Wasnt benneylovessaugeyes from dublin? I wonder if that is his restaurant?


----------



## jonnythfisherteen2 (Mar 5, 2011)

chick-fil-a's chicken sandwich is friggin' awesome! I LOVE chipotles. and burger kings stackers are decent.


----------



## Pigsticker (Oct 18, 2006)

I must be the only person who doesn't like Chipotle. Yet i love Mexican food.


----------



## a1deerhunter (Feb 26, 2008)

City BBQ, ribs ribs ribs and more ribs. There ribs are good too!


----------



## Skippy (Dec 2, 2009)

Nothing wrong with head cheese on good rye bread with a little mustard. Blood tongue fixed up the same way,,,,,,, Man you just can't wrong with a few sandwiches like that.

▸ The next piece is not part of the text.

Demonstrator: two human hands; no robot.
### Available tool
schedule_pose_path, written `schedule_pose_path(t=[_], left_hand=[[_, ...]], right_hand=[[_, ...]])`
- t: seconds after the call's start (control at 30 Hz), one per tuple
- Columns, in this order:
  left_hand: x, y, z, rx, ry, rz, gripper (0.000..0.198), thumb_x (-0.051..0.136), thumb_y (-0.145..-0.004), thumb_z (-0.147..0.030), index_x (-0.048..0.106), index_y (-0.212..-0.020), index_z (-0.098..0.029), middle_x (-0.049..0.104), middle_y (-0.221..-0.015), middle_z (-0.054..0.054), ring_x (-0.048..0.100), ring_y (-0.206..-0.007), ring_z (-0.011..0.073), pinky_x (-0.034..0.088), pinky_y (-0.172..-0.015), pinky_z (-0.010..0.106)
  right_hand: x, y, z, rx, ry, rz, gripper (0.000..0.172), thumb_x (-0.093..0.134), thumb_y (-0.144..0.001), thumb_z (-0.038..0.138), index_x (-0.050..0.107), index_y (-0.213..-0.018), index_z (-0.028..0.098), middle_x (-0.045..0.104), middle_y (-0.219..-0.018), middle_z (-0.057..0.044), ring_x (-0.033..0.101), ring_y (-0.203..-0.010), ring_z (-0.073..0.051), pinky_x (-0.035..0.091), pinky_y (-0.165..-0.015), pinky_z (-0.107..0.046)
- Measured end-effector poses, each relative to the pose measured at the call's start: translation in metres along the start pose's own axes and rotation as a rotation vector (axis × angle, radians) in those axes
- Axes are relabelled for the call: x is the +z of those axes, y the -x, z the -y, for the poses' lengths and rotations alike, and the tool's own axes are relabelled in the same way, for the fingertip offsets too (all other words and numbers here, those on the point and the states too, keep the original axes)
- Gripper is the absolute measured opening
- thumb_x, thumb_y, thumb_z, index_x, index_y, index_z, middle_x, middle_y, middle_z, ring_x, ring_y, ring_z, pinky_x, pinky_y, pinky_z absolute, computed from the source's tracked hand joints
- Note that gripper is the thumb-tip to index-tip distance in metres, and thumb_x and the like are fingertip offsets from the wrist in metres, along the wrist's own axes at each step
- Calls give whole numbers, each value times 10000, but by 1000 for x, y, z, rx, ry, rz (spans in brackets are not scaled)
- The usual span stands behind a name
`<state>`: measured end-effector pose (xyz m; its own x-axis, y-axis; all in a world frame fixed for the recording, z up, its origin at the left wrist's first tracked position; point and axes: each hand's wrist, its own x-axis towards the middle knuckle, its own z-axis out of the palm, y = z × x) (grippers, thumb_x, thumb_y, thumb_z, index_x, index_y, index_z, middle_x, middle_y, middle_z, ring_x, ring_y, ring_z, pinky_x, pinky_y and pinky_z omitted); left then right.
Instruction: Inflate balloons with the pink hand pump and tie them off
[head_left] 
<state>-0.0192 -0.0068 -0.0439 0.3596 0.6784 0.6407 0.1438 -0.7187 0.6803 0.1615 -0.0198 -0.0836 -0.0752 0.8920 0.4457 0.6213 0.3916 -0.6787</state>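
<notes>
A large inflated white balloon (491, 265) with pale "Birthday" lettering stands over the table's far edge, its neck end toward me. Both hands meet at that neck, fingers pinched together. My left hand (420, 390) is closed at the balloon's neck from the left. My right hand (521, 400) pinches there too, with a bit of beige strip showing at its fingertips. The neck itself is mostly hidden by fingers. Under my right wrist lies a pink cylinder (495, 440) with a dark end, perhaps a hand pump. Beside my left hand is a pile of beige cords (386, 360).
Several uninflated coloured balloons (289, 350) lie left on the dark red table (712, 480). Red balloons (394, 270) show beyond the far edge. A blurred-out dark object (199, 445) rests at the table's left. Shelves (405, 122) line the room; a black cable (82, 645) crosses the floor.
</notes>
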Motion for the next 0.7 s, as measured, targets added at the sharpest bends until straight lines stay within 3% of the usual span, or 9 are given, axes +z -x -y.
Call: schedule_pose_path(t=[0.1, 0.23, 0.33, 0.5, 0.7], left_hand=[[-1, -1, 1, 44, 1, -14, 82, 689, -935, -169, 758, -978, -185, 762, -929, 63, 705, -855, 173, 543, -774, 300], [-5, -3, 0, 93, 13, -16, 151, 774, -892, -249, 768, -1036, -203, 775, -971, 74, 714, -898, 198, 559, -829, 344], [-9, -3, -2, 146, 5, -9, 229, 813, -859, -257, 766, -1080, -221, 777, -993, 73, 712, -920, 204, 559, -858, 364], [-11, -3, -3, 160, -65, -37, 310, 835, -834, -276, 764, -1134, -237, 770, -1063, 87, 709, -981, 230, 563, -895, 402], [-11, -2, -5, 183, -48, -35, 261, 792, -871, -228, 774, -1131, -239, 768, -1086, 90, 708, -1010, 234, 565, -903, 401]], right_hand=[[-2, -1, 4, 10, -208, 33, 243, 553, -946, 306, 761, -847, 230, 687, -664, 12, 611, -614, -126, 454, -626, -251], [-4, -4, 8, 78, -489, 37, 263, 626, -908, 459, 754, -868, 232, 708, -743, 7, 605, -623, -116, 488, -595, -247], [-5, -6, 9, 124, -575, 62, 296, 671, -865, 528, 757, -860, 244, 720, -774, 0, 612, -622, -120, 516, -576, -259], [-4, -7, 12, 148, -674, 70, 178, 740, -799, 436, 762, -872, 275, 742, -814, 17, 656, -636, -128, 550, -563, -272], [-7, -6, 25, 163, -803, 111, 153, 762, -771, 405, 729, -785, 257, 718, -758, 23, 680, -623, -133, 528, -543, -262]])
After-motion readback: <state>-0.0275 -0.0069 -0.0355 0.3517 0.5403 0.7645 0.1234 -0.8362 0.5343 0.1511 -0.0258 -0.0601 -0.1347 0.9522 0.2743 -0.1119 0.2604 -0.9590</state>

You fast food junkies just haven't learned to like good food YET!!!!!!


----------



## CHOPIQ (Apr 6, 2004)

As for pizza- Cheshire market at Alum Creek Lake. Ask them to make it well down. ALso they have great double meat Italian subs. 
For great wings there is a place on Hilliard Rome Rd in Columbus called Roadhouse Grill. Best wings in Columbus. They cooked the wings, sauce them up and then fry them again making them a little crunchy. 
For burgers- Tilton Hilton at Indian Lake.


----------



## FOSR (Apr 16, 2008)

Skippy said:


> Nothing wrong with head cheese on good rye bread with a little mustard. Blood tongue fixed up the same way,,,,,,, Man you just can't wrong with a few sandwiches like that.
> 
> You fast food junkies just haven't learned to like good food YET!!!!!!


Thurns sells sliced tongue in a sweet mustard/onion sauce. Some people love it, some run away.


----------



## Trucked (Apr 6, 2004)

But!!!! Everyone knows what "opinions" are like huh?

I think that the McDonalds STEAK BAGEL is possibly the best breakfast sandwich I have ever had. (Unless I make something myself).


----------



## 10fish (May 12, 2005)

Jersey MIke's Big Khauna Original Philly--- Super slammy
Culvers Rib Eye Steak Sand -- OMG
And a green hotdog at dime a dog night after 10 beers at the clippers game - good at the time


----------



## yonderfishin (Apr 9, 2006)

Hot wings from Ralphies , the ones from dominoes pizza arent bad either just not as good as ralphies. 

The walleye at Culvers when they have it during lent is awesome.

And believe it or not , the angus deluxe from mcdonalds is a really good hamburger.


----------



## Silent Mike (Aug 9, 2009)

CHOPIQ said:


> As for pizza- Cheshire market at Alum Creek Lake. Ask them to make it well down. ALso they have great double meat Italian subs.
> For great wings there is a place on Hilliard Rome Rd in Columbus called Roadhouse Grill. Best wings in Columbus. They cooked the wings, sauce them up and then fry them again making them a little crunchy.
> For burgers- Tilton Hilton at Indian Lake.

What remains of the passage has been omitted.